Does Brexit risk more plant and animal diseases?
13 May 2019
On Wednesday 15 May, the House of Lords debates the EU Committee's report Brexit: plant and animal biosecurity.
- Parliament TV: Watch the debate on Biosecurity
- Report: Brexit: Biosecurity
- Report: Brexit: Biosecurity (pdf 722KB)
- EU Energy Environment
In October 2018, the EU Energy and Environment Sub-Committee published its report on the potential impact of Brexit on plant and animal biosecurity.

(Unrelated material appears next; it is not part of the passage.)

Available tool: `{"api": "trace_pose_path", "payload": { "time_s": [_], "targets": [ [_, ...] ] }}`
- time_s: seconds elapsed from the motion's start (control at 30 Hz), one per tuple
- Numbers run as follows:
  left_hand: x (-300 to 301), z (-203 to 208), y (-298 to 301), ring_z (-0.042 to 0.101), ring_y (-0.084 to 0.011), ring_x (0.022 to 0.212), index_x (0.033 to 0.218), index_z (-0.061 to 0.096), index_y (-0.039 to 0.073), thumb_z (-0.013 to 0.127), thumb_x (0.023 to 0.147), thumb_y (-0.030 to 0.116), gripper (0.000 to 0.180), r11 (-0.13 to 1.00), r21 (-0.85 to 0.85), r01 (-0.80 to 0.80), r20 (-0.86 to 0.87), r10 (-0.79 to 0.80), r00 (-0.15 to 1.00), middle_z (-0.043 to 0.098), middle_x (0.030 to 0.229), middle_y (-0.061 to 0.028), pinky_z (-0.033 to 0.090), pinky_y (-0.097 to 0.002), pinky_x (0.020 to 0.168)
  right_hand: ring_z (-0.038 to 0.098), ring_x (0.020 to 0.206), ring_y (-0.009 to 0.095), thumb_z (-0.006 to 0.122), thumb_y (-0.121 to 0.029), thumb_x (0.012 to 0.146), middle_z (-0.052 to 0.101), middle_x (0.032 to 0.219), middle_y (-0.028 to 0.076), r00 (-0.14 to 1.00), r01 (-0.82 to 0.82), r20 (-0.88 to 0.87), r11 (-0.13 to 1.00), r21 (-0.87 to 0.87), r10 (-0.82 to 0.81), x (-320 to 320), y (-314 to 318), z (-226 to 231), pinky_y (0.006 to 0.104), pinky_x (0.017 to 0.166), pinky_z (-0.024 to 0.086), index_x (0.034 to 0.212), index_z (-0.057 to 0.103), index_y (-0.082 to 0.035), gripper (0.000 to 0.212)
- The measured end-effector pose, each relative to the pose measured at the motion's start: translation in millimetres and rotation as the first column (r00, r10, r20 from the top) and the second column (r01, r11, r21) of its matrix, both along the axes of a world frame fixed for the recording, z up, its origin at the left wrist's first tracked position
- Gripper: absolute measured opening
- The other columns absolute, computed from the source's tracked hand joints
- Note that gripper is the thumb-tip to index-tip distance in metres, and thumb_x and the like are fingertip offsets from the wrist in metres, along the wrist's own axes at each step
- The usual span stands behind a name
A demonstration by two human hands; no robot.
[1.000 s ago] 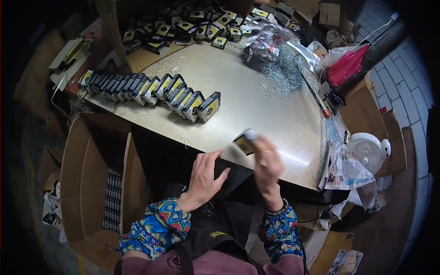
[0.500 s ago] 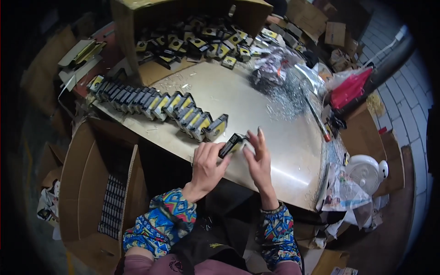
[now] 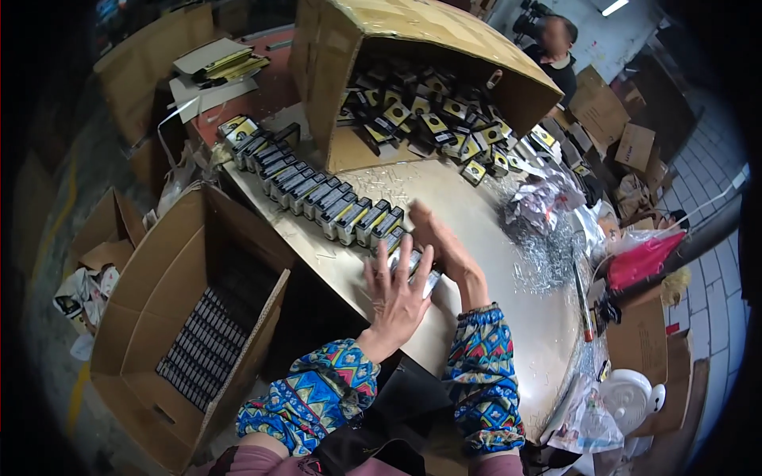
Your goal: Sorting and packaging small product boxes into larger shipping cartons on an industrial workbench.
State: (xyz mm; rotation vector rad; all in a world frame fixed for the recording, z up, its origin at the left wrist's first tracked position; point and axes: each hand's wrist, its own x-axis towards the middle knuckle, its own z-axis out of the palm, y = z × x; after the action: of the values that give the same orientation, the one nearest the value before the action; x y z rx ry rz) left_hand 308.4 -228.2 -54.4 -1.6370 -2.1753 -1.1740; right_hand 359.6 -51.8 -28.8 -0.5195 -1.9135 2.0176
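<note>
A curved row of small black-and-yellow boxes (image 3: pixel 321 198) stands on the pale metal tabletop (image 3: pixel 508 333). My left hand (image 3: pixel 395 305) lies over the near end of that row, its fingers spread flat and partly covering the last boxes. A whitish box end (image 3: pixel 431 283) shows between my two hands. Beside it my right hand (image 3: pixel 447 247) is turned on edge, fingers stretched out along the row's right end. Neither hand is wrapped round anything. Whether the palms press on the covered boxes is hidden.
A big carton (image 3: pixel 317 87) lies on its side at the back, with a heap of similar boxes (image 3: pixel 432 127) inside. An open carton (image 3: pixel 147 349) at left holds packed rows (image 3: pixel 206 341). Clear scraps (image 3: pixel 548 254), a rod (image 3: pixel 583 305) and a white fan (image 3: pixel 629 401) lie right. A person (image 3: pixel 559 71) is behind.
The box held between both hands has been let go at the row's near end. My left hand has spread open; my right has moved up beside the row. The view has shifted.
</note>
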Motion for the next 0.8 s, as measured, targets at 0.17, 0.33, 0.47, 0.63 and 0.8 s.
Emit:
{"api": "trace_pose_path", "payload": {
  "time_s": [0.17,0.33,0.47,0.63,0.8],
  "targets": [
    [-8.1,-7.7,10.4,0.012,-0.0483,0.146,0.156,0.027,0.020,0.082,0.076,0.026,0.097,0.999,-0.050,-0.021,-0.053,0.019,0.998,0.014,0.162,-0.0173,0.017,-0.0711,0.111,0.027,0.148,0.026,0.046,-0.051,0.102,0.032,0.159,0.014,0.992,-0.083,0.093,0.993,-0.080,0.091,-32.1,4.8,25.4,0.0390,0.122,0.022,0.155,0.027,-0.005,0.073],
    [-14.8,-12.2,2.5,0.014,-0.0469,0.146,0.155,0.028,0.018,0.077,0.081,0.035,0.091,0.994,-0.103,-0.021,-0.068,0.014,0.998,0.015,0.161,-0.0182,0.018,-0.0713,0.109,0.030,0.147,0.026,0.046,-0.052,0.102,0.032,0.159,0.014,0.908,-0.334,0.253,0.942,-0.044,0.334,-64.9,5.5,25.6,0.0380,0.122,0.023,0.153,0.032,-0.004,0.071],
    [-25.2,4.2,-4.1,0.012,-0.0526,0.145,0.156,0.021,0.009,0.061,0.095,0.046,0.082,0.927,0.369,-0.067,0.172,0.003,0.985,0.015,0.159,-0.0272,0.013,-0.0680,0.111,0.021,0.151,0.026,0.039,-0.058,0.102,0.021,0.164,0.012,0.939,-0.257,0.240,0.966,0.011,0.247,-78.9,21.1,35.8,0.0435,0.123,0.019,0.158,0.019,-0.009,0.077],
    [-83.3,-3.4,23.5,0.003,-0.0578,0.145,0.156,0.006,0.000,0.050,0.099,0.054,0.090,0.913,0.274,-0.301,0.483,0.140,0.864,0.003,0.159,-0.0342,0.008,-0.0703,0.112,0.028,0.147,0.026,0.041,-0.053,0.104,0.031,0.159,0.017,0.887,-0.376,0.383,0.885,0.274,0.258,-133.7,-4.9,47.0,0.0348,0.120,0.025,0.154,0.029,-0.003,0.073],
    [-164.0,12.6,15.5,0.004,-0.0525,0.147,0.157,0.011,0.001,0.043,0.099,0.059,0.089,0.835,0.231,-0.499,0.353,0.406,0.843,0.006,0.161,-0.0304,0.009,-0.0676,0.115,0.042,0.139,0.033,0.041,-0.052,0.104,0.040,0.152,0.024,0.972,-0.009,0.232,0.980,0.200,-0.038,-103.3,-2.2,71.0,0.0417,0.116,0.035,0.148,0.038,0.003,0.071]
  ]
}}
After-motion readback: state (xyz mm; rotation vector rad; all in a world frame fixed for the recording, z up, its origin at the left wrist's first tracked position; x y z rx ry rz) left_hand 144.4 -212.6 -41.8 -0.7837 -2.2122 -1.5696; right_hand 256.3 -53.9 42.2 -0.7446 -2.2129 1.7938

Their inquiry concluded that the UK's biosecurity could be at risk if the UK loses access to EU alerts on animal and plant pest and disease threats.
As geographical proximity means that the EU will always be a key source of biosecurity risks to the UK, the Committee stressed the need to maintain swift and effective information sharing mechanisms, as well as the need to increase veterinary, inspection and audit capabilities to meet the demand for additional plant and animal health checks post-Brexit and the need to provide a domestic replacement for the biosecurity research and project funding currently provided by the EU.
Lord Teverson, Chair of the Committee, said:
"The 2001 foot and mouth disease outbreak in the UK led to more than six million animals being slaughtered and is estimated to have cost over £8 billion. The outbreak of Dutch elm disease that began in the 1960s destroyed millions of elm trees in the UK, and now there are fears over ash dieback and African swine fever. These examples highlight just how important biosecurity is, and the devastating impact that animal and plant diseases can have.
"The existing arrangements are far from perfect but significant gaps will be created when the UK leaves them. We rely on the EU for everything from auditing plant nurseries and farms to funding our research laboratories. The UK Government has a huge amount of work to do to replace this system in time for Brexit, and failure to do so could have an economic and environmental impact that would be felt for decades to come."